## Exercise objective
For this exercise, reproduce the entries below exactly, but only from the line containing "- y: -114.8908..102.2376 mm" through the line containing "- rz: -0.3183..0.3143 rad", both included.

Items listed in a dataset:
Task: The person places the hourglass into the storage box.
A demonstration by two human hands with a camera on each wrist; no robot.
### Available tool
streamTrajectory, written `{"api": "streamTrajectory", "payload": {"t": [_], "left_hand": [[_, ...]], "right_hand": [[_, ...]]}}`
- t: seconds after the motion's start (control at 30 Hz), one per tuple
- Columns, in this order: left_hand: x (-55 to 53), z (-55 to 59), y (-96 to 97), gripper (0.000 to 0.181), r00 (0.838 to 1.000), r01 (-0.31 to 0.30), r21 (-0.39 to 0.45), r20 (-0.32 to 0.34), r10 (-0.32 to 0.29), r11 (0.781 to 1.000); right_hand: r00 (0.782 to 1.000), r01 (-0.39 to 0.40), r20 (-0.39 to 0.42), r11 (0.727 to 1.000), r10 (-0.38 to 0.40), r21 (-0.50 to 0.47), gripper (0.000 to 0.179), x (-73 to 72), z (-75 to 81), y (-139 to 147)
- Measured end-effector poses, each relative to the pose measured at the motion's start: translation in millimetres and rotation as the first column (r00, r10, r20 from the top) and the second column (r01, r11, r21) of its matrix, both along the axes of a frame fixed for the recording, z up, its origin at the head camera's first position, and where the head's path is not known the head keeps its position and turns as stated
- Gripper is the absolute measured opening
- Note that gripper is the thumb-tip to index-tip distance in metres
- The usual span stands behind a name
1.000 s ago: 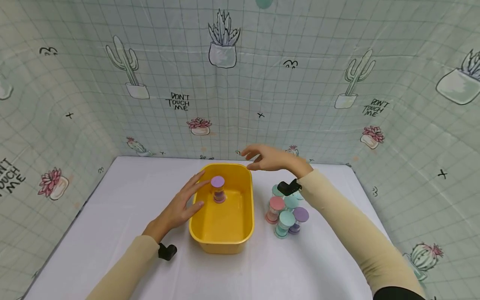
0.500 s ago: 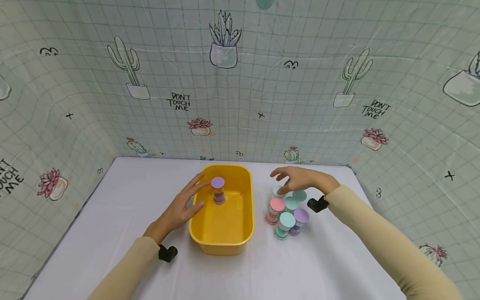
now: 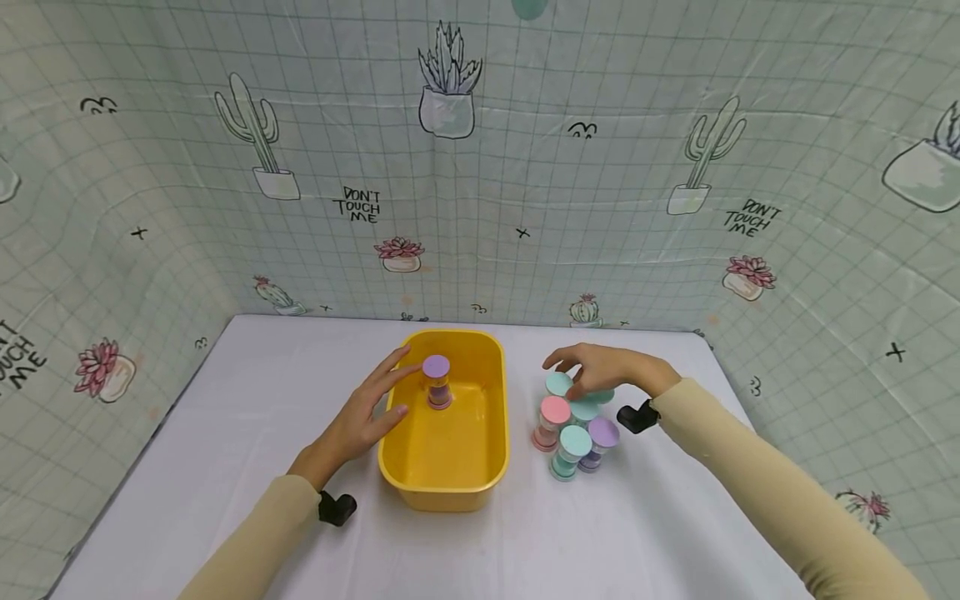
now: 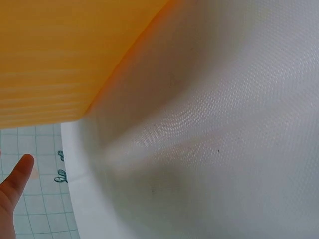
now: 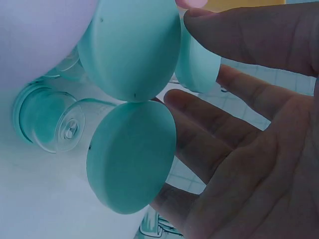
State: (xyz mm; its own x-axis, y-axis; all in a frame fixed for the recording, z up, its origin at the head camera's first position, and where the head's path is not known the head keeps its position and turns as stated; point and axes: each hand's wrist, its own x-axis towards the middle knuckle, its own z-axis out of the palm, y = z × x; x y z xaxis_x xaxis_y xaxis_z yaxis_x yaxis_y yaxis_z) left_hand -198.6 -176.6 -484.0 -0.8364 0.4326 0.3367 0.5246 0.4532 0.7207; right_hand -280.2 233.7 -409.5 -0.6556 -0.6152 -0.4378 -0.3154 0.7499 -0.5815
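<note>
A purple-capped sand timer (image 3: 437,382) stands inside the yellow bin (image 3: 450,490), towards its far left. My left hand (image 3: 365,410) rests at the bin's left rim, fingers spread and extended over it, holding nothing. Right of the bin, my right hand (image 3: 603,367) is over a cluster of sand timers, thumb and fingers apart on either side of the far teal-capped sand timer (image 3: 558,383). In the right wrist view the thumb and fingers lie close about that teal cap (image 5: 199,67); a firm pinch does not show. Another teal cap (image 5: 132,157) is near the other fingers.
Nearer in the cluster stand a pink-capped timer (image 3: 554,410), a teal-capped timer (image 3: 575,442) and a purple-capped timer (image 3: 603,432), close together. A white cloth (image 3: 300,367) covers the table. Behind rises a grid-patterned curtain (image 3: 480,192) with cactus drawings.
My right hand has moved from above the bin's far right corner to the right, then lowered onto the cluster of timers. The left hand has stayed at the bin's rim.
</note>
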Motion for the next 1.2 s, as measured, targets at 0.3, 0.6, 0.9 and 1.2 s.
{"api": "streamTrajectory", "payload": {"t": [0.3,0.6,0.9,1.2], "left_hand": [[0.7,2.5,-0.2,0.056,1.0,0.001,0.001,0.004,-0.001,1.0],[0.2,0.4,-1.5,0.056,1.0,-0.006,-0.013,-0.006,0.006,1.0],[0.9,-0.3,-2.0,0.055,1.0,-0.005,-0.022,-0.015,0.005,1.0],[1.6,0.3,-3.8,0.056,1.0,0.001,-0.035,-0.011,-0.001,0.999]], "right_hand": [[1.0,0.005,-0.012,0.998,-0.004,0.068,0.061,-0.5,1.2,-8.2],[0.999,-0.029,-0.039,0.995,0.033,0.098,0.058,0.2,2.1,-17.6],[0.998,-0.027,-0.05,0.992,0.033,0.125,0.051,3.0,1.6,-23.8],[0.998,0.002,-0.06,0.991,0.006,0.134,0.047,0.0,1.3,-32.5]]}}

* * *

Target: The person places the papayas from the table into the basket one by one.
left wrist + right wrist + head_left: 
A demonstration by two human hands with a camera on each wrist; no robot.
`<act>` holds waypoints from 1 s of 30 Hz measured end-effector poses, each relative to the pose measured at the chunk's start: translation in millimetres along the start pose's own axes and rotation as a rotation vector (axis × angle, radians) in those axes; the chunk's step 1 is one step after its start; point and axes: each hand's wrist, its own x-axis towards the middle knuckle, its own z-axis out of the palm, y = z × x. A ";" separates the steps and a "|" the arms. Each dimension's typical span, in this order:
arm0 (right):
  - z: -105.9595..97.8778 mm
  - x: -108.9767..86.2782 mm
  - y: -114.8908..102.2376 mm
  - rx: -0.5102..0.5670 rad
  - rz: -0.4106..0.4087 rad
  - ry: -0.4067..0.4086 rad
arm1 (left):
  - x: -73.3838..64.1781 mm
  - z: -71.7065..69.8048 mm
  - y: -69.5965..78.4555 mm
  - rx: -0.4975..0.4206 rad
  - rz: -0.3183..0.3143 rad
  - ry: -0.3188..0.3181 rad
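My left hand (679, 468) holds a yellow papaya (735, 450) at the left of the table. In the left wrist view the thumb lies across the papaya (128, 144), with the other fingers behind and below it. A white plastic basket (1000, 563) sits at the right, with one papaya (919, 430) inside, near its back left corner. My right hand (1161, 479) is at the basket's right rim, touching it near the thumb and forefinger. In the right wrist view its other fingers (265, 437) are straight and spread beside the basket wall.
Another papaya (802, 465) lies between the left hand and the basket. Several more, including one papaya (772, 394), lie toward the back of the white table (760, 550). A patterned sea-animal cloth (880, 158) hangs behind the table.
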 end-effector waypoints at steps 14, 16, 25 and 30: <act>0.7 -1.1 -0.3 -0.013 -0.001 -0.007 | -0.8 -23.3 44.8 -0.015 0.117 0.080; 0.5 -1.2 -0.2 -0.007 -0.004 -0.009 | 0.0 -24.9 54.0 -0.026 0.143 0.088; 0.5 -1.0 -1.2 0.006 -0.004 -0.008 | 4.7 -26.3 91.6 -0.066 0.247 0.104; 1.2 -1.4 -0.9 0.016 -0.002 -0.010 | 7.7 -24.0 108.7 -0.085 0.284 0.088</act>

## Answer section
  - y: -114.8908..102.2376 mm
  - rx: -0.5102..0.5670 rad
  - rz: -0.4106..0.4087 rad
  - ry: -0.4067..0.4086 rad
arm1 (left):
  - x: -73.3838..64.1781 mm
  - z: -71.7065..69.8048 mm
  - y: -69.5965..78.4555 mm
  - rx: -0.4975..0.4206 rad
  - rz: -0.3183..0.3143 rad

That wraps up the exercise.